Acacia lasiocalyx, commonly known as silver wattle and known by the Noongar peoples as wilyurwur, is a species of flowering plant in the family Fabaceae and is endemic to the south-west of Western Australia. It is an open, often weeping, glabrous shrub, or sometimes a tree, with pendent, linear, leathery, more or less straight to curved phyllodes, spikes of densely arranged golden yellow flowers, and linear pods raised over the seeds and constricted between them.

==Description==
Acacia lasiocalyx is an open, often weeping, glabrous shrub that typically grows to a height of 1.5–7 m, sometimes a tree up to 12 m, its branchlets covered with a white, powdery bloom.

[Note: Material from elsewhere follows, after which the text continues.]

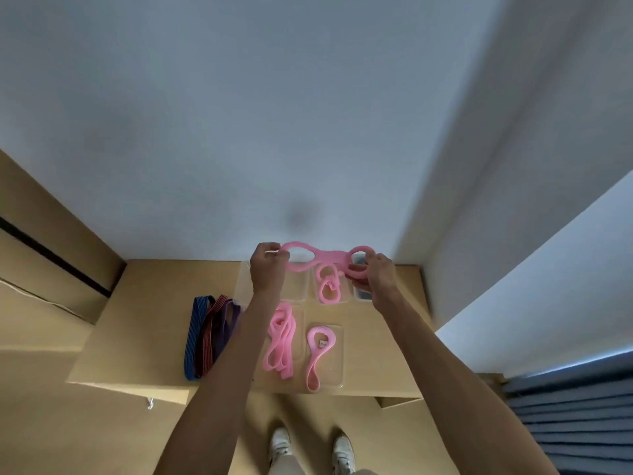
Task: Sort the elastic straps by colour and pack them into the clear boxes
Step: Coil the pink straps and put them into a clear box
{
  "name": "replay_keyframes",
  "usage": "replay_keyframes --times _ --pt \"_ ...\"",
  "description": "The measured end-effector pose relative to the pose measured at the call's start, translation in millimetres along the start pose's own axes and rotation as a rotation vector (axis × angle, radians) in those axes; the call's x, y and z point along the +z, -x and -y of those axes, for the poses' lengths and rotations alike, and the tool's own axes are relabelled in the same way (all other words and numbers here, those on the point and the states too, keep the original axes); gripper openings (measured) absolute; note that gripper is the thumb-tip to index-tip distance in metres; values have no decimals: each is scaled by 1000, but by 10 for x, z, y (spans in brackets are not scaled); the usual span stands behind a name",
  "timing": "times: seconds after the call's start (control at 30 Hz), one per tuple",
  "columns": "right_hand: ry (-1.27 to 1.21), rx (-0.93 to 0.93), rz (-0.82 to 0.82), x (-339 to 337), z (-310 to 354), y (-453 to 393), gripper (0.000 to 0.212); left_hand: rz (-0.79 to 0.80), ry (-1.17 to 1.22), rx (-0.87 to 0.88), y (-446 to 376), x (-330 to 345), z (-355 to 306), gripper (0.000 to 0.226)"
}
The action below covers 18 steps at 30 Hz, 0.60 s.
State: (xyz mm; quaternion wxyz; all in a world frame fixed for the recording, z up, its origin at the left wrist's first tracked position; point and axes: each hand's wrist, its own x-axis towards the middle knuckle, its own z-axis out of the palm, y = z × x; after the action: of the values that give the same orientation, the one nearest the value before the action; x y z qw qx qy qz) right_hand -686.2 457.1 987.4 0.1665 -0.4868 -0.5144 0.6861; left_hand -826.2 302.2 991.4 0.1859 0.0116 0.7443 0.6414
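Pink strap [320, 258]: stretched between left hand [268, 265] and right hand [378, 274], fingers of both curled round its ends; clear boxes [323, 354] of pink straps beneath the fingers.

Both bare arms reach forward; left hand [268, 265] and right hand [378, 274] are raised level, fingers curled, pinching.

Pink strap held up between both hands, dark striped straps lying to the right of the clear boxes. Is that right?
Not quite. The head view shows the dark striped straps lying left of the clear boxes, not right. The pink strap is indeed held between the left hand and right hand.
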Motion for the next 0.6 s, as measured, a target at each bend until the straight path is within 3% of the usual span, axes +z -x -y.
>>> replay_keyframes --times 0.07,0.13,0.2,0.27,0.37,0.5,0.6 --pt "55 -40 -2 84 48 24 24 -4 -436 8 -35 10 179 21" --pt "116 -87 32 209 131 41 21 85 -692 40 -19 46 315 35" --pt "185 -119 60 348 227 51 23 152 -666 158 9 94 349 45" --pt "298 -155 44 478 278 42 24 252 -537 310 25 134 309 42" --pt "399 -201 -5 656 287 45 20 350 -543 492 17 165 248 37" --pt "474 -317 22 846 272 53 30 250 -556 550 -125 135 255 32" --pt "400 -418 -37 928 253 93 44 202 -441 443 -221 89 280 31"
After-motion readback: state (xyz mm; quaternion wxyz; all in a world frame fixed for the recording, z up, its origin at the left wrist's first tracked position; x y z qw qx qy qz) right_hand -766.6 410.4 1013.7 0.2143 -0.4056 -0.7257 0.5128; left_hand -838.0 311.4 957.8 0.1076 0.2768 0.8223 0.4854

Its phyllodes are leathery, linear, straight to curved, 130–300 mm long, 2–10 mm wide, the tips obviously curved, and finely striated with the midrib being the most prominent. The flowers are borne in spikes on paired peduncles 8–17 mm long and covered with a powdery bloom, the spikes 20–40 mm long and 6–7 mm wide, with densely arranged golden yellow flowers. Flowering occurs from July to October, and the pods are linear, leathery, up to 160 mm long, 4.5–5.5 mm wide, straight to slightly curved and raised over the seeds and constricted between them. The seeds are elliptic, 5–6 mm long and glossy dark brown.

==Taxonomy==
Acacia lasiocalyx was first formally described in 1904 by Cecil Rollo Payton Andrews in the Journal of the Western Australian Natural History Society from specimens he found on sand plains near the Gairdner and "Hammersley" Rivers in 1903. The specific epithet (lasiocalyx) means 'shaggy or woolly sepals'.

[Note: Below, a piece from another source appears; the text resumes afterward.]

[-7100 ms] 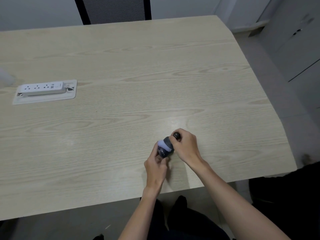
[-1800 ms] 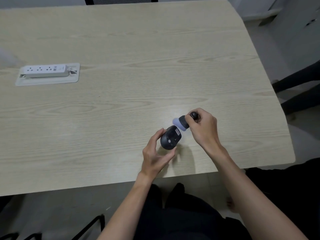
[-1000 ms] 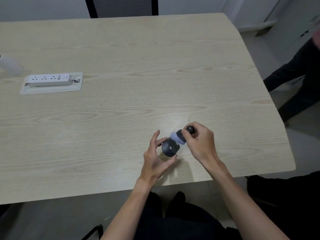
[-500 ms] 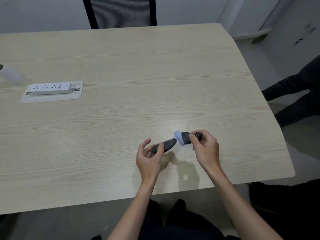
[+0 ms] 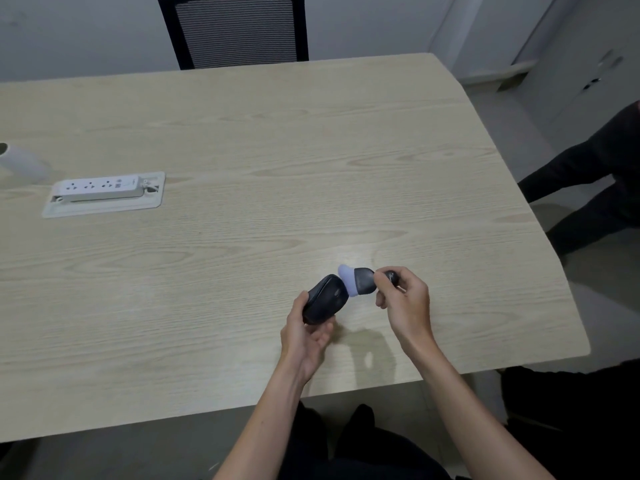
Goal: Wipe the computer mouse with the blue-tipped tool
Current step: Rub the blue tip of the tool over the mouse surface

==Distribution and habitat==
This species of wattle grows in gravelly, loamy or clayey sand and loam, often on the slopes of granitic hills and granite outcrop, but also on sandplains and in mallee woodland and heath and is widespread on the southwest of Western Australia from near Eneabba and Kalgoorlie and south to Bremer Bay and Mount Heywood north-east of Esperance, in the Avon Wheatbelt, Coolgardie, Esperance Plains, Geraldton Sandplains, Jarrah Forest, Mallee, Murchison and Swan Coastal Plain bioregions.

==Ecology ==
The tree is fibrous and copes well in arid conditions. It germinates prolifically after fire forming dense thickets of trees which are about 4 m in height. These thickets thin out over the following decades, and trees my attain a height of 25 metres.